If you still need to create a Data Context...
The get_context()
method will
return an Ephemeral Data Context if your system
is not set up to work with GX Cloud and a
Filesystem Data Context cannot be found. For
more information, see:
You can also instantiate an Ephemeral Data Context (for those occasions when your system is set up to work with GX Cloud or you do have a previously initialized Filesystem Data Context). For more information, see:
If you aren't certain that your Data Context
is Ephemeral...
You can easily check to see if you are working
with an Ephemeral Data Context with the
following code (in this example, we are assuming
your Data Context is stored in the variable
context
):
from great_expectations.data_context import EphemeralDataContext
# ...
if isinstance(context, EphemeralDataContext):
print("It's Ephemeral!")
Steps
1. Verify that your current working directory does not already contain a GX Filesystem Data Context
The method for converting an Ephemeral Data Context to a Filesystem Data Context initializes the new Filesystem Data Context in the current working directory of the Python process that is being executed. If a Filesystem Data Context already exists at that location, the process will fail.

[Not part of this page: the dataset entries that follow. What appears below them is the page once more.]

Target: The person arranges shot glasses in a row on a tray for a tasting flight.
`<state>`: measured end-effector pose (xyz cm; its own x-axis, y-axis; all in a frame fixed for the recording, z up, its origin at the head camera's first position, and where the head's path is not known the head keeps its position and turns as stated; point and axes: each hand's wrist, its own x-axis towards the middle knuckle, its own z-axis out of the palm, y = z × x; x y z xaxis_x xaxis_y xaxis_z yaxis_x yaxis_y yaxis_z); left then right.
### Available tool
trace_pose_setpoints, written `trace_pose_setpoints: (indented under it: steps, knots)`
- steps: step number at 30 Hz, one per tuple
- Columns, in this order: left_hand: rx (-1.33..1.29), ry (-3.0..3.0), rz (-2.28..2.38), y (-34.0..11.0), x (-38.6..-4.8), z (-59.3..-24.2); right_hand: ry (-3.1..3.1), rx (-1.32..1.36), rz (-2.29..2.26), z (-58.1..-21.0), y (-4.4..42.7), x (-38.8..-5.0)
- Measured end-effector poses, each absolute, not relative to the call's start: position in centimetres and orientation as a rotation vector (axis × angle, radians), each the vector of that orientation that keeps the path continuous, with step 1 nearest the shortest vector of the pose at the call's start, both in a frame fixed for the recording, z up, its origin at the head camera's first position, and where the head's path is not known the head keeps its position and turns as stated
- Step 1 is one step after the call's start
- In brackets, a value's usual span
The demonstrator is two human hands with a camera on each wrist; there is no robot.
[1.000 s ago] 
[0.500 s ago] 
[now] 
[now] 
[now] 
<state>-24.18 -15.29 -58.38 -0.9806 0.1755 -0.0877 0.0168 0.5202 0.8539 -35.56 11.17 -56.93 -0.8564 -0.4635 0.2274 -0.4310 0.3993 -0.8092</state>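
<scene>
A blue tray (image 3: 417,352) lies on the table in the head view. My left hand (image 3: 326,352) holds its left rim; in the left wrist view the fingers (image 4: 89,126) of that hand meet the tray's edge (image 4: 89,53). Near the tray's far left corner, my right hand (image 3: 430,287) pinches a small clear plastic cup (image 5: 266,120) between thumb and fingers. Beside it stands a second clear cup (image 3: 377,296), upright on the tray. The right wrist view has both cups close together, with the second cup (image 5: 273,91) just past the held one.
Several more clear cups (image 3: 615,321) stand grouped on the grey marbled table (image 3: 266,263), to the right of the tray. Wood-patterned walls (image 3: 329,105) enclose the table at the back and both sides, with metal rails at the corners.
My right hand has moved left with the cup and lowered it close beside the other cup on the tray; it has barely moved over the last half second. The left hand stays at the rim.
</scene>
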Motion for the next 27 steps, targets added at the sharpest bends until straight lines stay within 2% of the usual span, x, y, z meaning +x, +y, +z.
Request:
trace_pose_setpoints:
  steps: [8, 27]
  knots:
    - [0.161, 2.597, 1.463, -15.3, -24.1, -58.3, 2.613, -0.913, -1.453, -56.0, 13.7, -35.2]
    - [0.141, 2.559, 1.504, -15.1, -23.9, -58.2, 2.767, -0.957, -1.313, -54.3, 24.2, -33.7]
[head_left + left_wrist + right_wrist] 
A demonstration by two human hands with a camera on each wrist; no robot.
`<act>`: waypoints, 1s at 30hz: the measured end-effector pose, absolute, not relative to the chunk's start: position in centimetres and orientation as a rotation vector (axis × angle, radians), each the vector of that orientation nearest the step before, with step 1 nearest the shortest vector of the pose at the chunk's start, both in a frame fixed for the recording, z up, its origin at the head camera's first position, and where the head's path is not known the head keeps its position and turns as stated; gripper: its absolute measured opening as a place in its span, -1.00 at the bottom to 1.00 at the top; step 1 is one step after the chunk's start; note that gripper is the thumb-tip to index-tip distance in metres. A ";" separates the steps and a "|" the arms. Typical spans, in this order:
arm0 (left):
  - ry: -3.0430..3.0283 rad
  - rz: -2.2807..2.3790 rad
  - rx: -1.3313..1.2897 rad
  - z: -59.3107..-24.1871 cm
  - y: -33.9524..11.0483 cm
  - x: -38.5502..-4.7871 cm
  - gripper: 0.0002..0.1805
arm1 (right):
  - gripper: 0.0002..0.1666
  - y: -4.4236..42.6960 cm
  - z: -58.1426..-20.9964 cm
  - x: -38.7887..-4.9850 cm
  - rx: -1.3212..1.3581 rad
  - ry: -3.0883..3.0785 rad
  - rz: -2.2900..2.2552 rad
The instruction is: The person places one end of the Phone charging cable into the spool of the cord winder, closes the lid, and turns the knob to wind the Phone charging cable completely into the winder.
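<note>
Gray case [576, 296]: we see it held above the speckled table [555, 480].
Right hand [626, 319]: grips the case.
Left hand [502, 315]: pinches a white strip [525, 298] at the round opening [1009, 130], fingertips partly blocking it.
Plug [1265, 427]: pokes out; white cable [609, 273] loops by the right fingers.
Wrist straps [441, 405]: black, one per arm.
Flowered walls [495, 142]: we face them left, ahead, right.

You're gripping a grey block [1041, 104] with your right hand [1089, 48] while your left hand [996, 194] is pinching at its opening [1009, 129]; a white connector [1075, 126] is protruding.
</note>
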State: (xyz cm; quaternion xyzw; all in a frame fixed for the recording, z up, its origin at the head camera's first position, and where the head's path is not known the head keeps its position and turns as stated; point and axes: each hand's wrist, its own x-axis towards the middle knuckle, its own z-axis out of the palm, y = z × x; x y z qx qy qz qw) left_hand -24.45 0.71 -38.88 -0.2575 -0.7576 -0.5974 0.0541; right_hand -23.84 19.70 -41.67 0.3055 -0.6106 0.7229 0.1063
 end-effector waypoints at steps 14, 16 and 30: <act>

You can determine if your current working directory
already has a Filesystem Data Context by looking for a
great_expectations.yml
file. The presence
of that file indicates that a Filesystem Data Context
has already been initialized in the corresponding
directory.
2. Convert the Ephemeral Data Context into a Filesystem Data Context
Converting an Ephemeral Data Context into a Filesystem Data Context can be done with one line of code:
context = context.convert_to_file_context()
The convert_to_file_context()
method
does not change the Ephemeral Data Context itself.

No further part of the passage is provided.